Work instruction
Report the count of lines below that include "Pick", without any other text.

Data entries

<<<<

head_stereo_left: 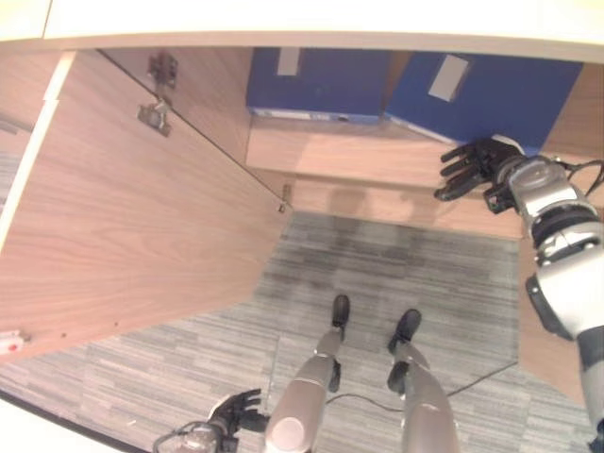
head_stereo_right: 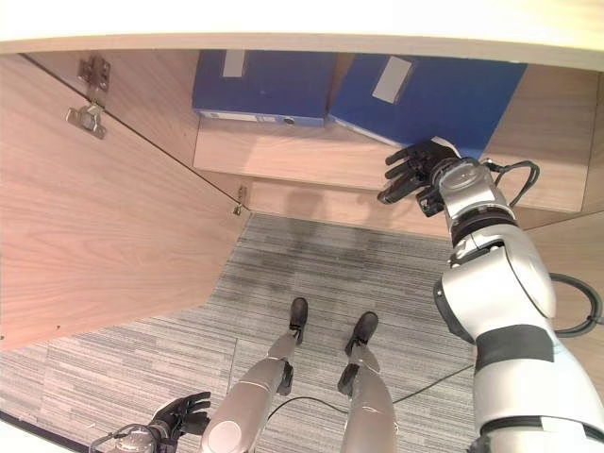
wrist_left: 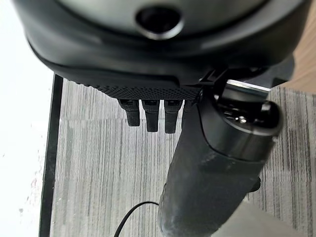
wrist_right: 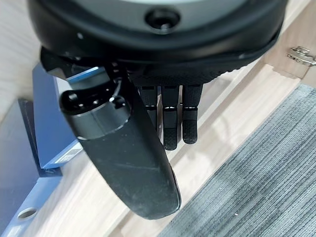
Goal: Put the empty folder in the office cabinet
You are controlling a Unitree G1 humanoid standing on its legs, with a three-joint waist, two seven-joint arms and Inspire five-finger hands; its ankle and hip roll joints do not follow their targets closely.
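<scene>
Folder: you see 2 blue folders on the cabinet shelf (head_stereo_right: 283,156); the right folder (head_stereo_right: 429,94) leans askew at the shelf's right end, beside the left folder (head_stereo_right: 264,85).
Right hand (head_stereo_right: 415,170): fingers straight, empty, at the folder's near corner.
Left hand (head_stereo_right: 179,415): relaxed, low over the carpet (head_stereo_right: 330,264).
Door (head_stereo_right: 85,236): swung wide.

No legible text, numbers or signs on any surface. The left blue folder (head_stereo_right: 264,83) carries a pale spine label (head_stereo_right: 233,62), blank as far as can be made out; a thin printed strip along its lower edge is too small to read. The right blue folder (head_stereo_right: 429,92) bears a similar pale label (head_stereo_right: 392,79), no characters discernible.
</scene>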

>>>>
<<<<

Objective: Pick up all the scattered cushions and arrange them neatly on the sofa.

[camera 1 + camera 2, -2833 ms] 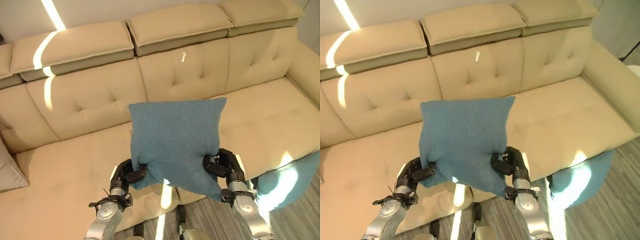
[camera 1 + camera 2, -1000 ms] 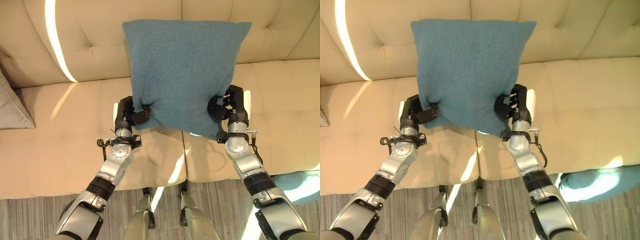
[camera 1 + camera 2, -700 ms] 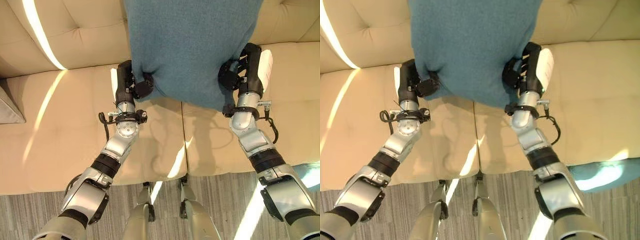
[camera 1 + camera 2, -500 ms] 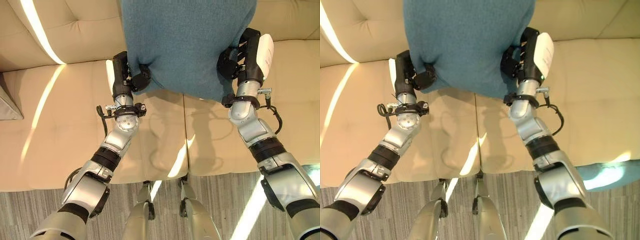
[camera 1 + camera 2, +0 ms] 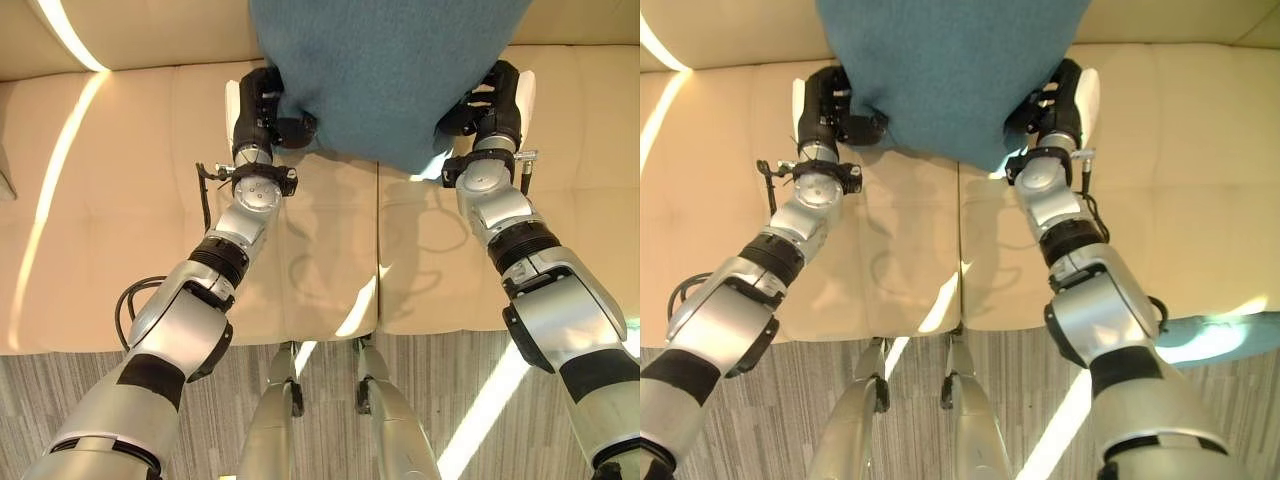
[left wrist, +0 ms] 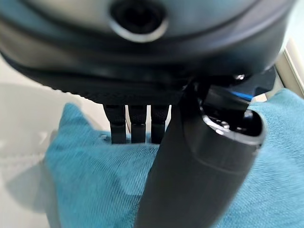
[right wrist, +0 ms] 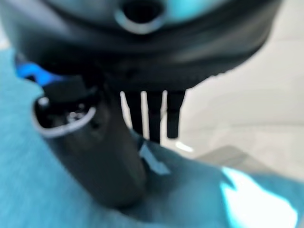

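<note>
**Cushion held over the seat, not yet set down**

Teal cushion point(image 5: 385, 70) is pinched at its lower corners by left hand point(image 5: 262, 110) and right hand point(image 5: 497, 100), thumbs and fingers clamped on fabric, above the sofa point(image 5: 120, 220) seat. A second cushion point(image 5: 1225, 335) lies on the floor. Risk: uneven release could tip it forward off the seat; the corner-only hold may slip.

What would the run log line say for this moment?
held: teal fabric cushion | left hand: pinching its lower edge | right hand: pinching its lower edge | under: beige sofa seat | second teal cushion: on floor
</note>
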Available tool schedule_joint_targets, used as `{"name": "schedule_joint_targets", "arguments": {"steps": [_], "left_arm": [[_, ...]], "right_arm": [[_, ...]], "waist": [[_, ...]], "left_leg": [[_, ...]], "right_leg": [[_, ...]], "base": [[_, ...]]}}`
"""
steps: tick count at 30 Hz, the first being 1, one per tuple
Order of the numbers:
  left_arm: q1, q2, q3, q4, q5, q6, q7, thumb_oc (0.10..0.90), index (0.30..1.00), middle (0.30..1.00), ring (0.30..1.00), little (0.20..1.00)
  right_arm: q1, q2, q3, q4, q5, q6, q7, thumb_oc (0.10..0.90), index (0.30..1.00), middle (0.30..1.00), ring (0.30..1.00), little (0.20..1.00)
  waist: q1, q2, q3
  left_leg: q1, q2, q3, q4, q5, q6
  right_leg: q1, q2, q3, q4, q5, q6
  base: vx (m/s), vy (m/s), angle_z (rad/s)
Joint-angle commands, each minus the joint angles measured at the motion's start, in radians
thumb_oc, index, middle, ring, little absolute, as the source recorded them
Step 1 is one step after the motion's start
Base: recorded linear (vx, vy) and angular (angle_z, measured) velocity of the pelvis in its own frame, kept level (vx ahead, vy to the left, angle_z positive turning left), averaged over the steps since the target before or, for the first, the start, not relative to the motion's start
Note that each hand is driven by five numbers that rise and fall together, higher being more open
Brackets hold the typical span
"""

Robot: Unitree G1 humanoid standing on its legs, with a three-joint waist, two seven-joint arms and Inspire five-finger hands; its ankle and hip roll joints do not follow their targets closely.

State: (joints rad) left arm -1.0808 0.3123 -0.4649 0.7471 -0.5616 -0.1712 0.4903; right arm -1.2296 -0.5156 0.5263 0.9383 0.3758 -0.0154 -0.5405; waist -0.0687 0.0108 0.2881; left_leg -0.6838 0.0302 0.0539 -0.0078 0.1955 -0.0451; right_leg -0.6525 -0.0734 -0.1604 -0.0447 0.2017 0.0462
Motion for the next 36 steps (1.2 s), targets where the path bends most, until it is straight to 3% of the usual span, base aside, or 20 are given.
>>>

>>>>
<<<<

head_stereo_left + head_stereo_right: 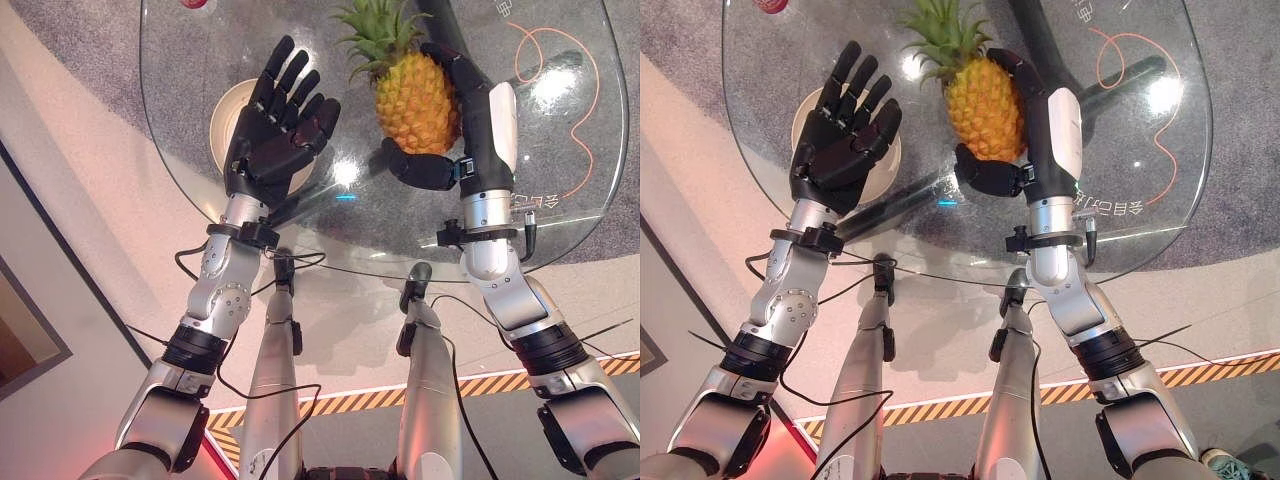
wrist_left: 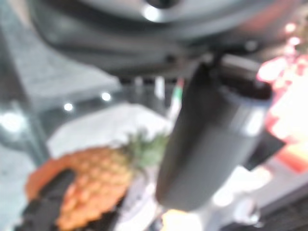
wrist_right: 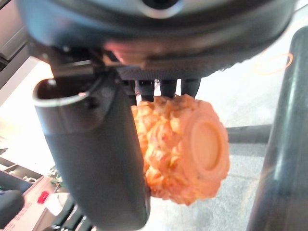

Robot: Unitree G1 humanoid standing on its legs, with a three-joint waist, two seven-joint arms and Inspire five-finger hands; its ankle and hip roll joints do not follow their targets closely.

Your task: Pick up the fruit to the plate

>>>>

Result below
2